Beyond hydrogen production specifically, the project opened a broader understanding of MOF photophysics and created space for new chemistry, new composite materials, and new applications. That level of ambition, partners agree, is precisely what held the consortium together over three and a half years.

Challenges met, solutions found

No research project of this scale runs without obstacles. Partners faced laboratory closures, material compatibility issues, prototype degradation under outdoor conditions, and the everyday complexity of extracting reliable data from highly dynamic systems.

Reproducibility in catalytic performance was a recurring challenge, addressed by shifting focus toward material stability and identifying structurally more robust MOFs.

What stands out in partner reflections is not the challenges themselves, but the consistent willingness to adapt: refocusing synthesis strategies, developing new reactor components, coordinating across borders to keep work on track. Each obstacle became, in time, a result.

What the project leaves behind

Partners are clear that MOF2H2’s legacy goes well beyond its publications and prototypes. The project has strengthened individual teams’ expertise, expanded international networks, and established design principles that future projects can build on directly.

The consensus is that MOF2H2 has moved MOF-based photocatalysis from exploratory research toward application-oriented development, and that its insights are relevant not only for hydrogen production but also for CO2 reduction, pollutant degradation, and biomass valorisation.

Several follow-on proposals are already in preparation across the consortium, including national and European projects building directly on MOF2H2’s materials knowledge and prototype experience.

Looking ahead

Partners are aligned on what comes next. Hybrid approaches combining photocatalysis with electrolysis, continuous flow reactor configurations, and stronger focus on long-term stability are seen as the clearest pathway forward.

The results of the outdoor pilot tests will be decisive in shaping the next phase. As one partner put it, MOF2H2 should be seen as an important step toward an alternative pathway that could complement existing hydrogen technologies in the long term, not a replacement for them, but a credible and scalable addition to the clean energy toolkit.

Key recommendations from the consortium

Three and a half years of research across five countries generate more than scientific results. They generate hard-won practical knowledge. Here is what the MOF2H2 consortium would pass on to anyone looking to build on this work.

Prioritise stability and reproducibility over peak performance.

Chasing high activity figures is less productive than building materials that behave consistently. Standardising laboratory protocols is not a bureaucratic exercise but a technical necessity, one that makes the difference when it comes to scaling up and validating results under real outdoor conditions.

Engineer the interfaces, not just the components.

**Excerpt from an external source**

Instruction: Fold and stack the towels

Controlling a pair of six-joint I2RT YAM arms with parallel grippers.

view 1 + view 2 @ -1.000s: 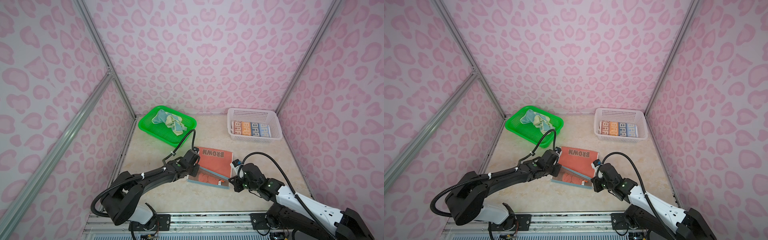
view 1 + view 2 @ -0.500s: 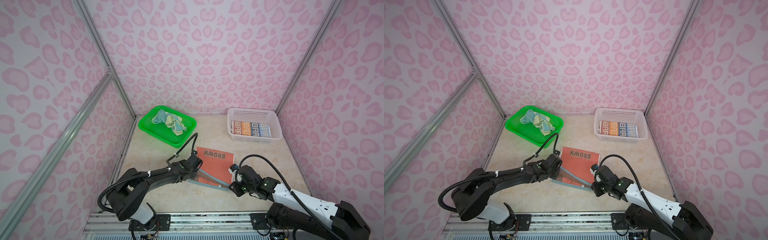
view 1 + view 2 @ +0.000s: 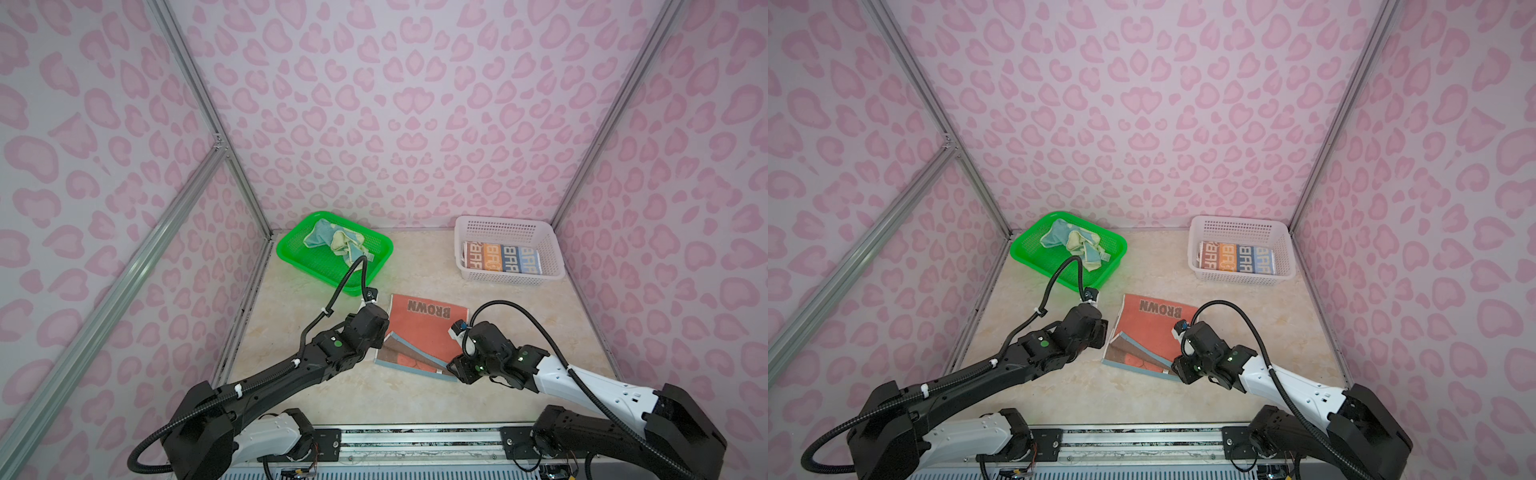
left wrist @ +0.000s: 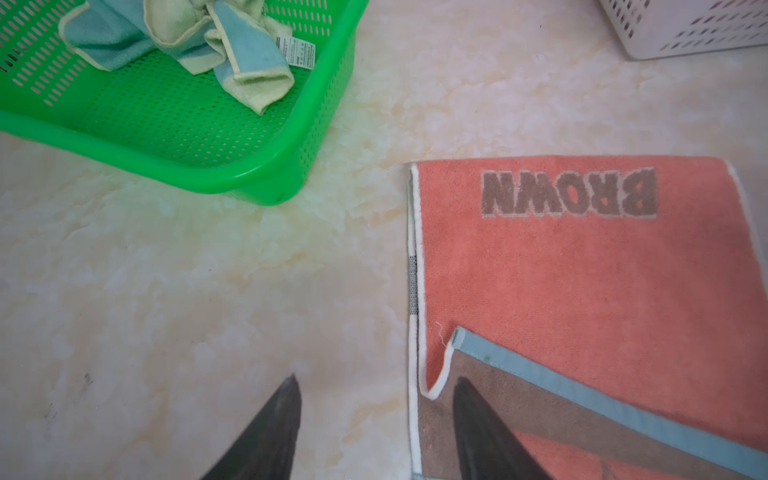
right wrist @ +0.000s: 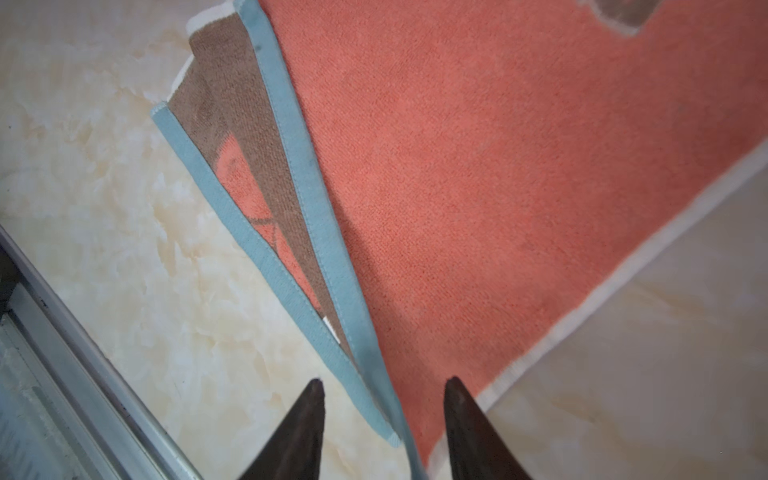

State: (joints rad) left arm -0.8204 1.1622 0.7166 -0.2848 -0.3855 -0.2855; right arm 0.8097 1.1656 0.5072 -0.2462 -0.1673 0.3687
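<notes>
Flanking the orange BROWN towel [image 3: 424, 332], my left gripper [image 4: 376, 378] and right gripper [image 5: 384, 379] hang parted, empty, at its near corners.

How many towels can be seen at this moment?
3: an orange towel folded on the table, a lettered towel in the white basket, a crumpled yellow-teal towel in the green basket. More may lie hidden underneath.

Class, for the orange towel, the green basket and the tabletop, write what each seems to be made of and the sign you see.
Orange towel: looped terry cloth, likely cotton, matte; fuzzy pile and stitched blue edging show.
Green basket: moulded plastic, glossy; smooth shining rim, regular perforations.
Tabletop: cream marble-look surface, smooth, faintly shiny; whether stone or printed laminate cannot be told.
</notes>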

The interaction between MOFs and functional additives matters more than the individual performance of each element. Careful interfacial design, combined with thorough multi-technique characterisation, is the foundation on which reliable photocatalytic performance is built.

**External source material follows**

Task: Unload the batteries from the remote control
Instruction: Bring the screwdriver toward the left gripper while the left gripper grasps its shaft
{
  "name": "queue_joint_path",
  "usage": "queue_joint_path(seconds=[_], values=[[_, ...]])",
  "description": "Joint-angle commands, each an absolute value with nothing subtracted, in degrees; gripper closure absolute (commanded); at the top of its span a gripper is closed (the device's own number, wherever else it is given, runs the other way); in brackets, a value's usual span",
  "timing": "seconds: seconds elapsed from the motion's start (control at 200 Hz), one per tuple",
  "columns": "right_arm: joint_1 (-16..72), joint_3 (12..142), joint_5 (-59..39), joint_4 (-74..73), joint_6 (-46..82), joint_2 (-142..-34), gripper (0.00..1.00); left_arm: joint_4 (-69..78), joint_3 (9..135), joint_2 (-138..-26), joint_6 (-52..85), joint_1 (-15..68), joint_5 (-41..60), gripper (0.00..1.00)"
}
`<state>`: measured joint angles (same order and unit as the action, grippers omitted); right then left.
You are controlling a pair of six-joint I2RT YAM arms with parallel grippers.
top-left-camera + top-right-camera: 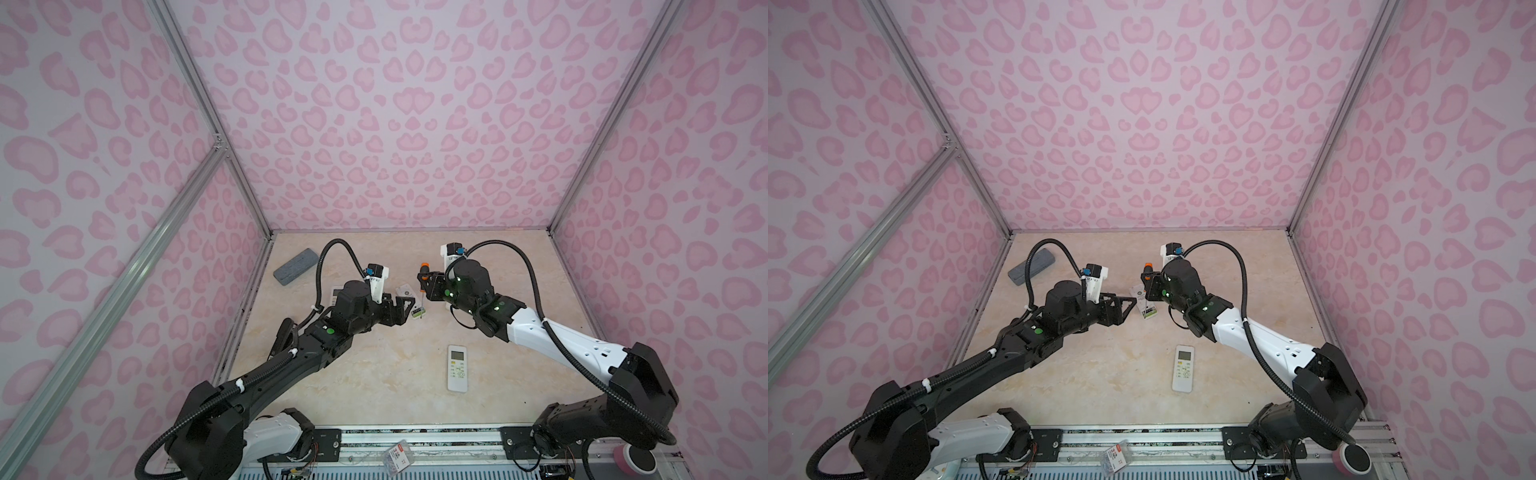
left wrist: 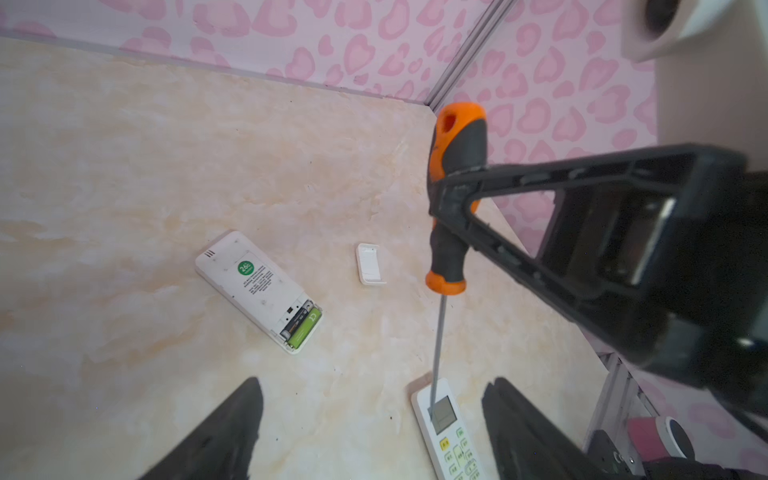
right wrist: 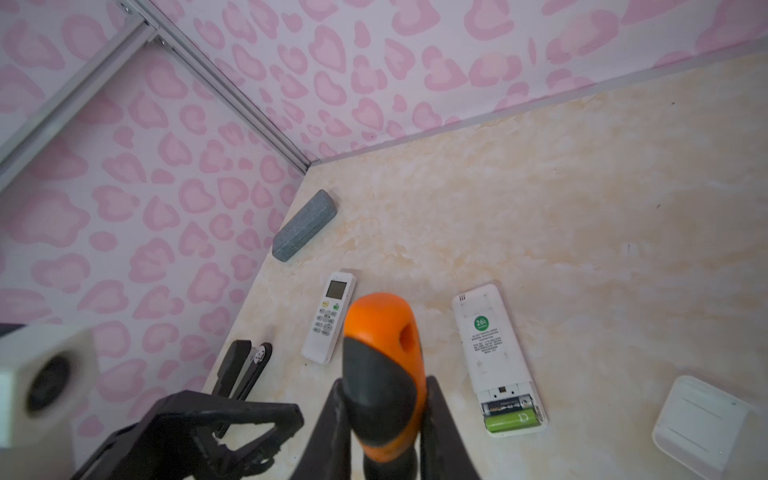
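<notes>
A white remote control (image 2: 253,286) lies face down mid-table with its battery bay uncovered. Two batteries sit side by side in the bay, a bright green one (image 2: 305,329) and a dark one (image 2: 296,318); the right wrist view shows the same green battery (image 3: 513,419) and dark battery (image 3: 506,405). My left gripper (image 2: 374,419) is open with nothing between its fingers, just left of the remote (image 1: 405,291) in both top views. My right gripper (image 3: 384,419) is shut on the handle of an orange-and-black screwdriver (image 2: 455,166), held upright right of the remote (image 1: 1144,301).
A small white cover plate (image 2: 368,264) lies near the open remote. A second remote (image 1: 457,368) lies face up toward the front, a third remote (image 3: 330,318) on the left beside a black stapler (image 3: 243,370). A grey case (image 1: 295,266) lies at the back left.
</notes>
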<state>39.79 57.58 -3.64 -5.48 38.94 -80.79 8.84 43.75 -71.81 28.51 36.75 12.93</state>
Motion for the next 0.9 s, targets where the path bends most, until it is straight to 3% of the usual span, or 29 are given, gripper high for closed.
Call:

Integrate advanced characterisation with catalytic testing from the start.

Understanding charge separation dynamics, trap-state formation, and coordination effects is essential for meaningful progress. Spectroscopic insight and catalytic evaluation should go hand in hand, not follow one another.

Think beyond hydrogen.

The design principles developed within MOF2H2 are not hydrogen-specific. CO2 reduction, pollutant degradation, and biomass valorisation are all within reach of the same materials knowledge. Researchers who engage with these systems only through the lens of water splitting risk missing the broader photocatalytic potential the project has helped unlock.

Keep communication open across disciplines.

Early and direct dialogue between partners working on synthesis, characterisation, and application is essential for translating promising materials into functional systems efficiently. In a broad consortium, that openness is both the greatest asset and the most complex thing to maintain.